• [Requirement]: Return the lines below exactly, from the first one through the line that has "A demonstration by". Leave out everything after it.

(Data provided)

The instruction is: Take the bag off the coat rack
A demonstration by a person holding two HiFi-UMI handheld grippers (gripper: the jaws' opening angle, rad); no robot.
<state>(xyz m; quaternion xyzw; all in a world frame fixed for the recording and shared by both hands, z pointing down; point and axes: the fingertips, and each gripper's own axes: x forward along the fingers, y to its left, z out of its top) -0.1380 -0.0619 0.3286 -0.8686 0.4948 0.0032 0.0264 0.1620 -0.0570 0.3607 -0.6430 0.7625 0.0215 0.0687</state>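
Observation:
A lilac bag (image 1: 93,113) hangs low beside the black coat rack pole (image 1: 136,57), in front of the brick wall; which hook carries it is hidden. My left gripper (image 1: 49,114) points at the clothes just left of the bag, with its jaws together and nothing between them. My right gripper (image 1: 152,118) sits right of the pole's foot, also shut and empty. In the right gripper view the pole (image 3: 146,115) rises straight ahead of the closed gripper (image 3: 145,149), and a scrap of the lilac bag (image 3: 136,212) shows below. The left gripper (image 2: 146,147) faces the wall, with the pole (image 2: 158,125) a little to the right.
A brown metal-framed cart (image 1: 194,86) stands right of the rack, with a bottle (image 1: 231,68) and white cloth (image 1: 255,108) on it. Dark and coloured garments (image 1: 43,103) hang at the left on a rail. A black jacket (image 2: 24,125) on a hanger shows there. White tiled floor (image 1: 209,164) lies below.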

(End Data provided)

• [Exercise solution]:
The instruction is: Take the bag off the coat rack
A demonstration by a person holding two HiFi-UMI handheld grippers (gripper: the jaws' opening angle, rad); no robot.

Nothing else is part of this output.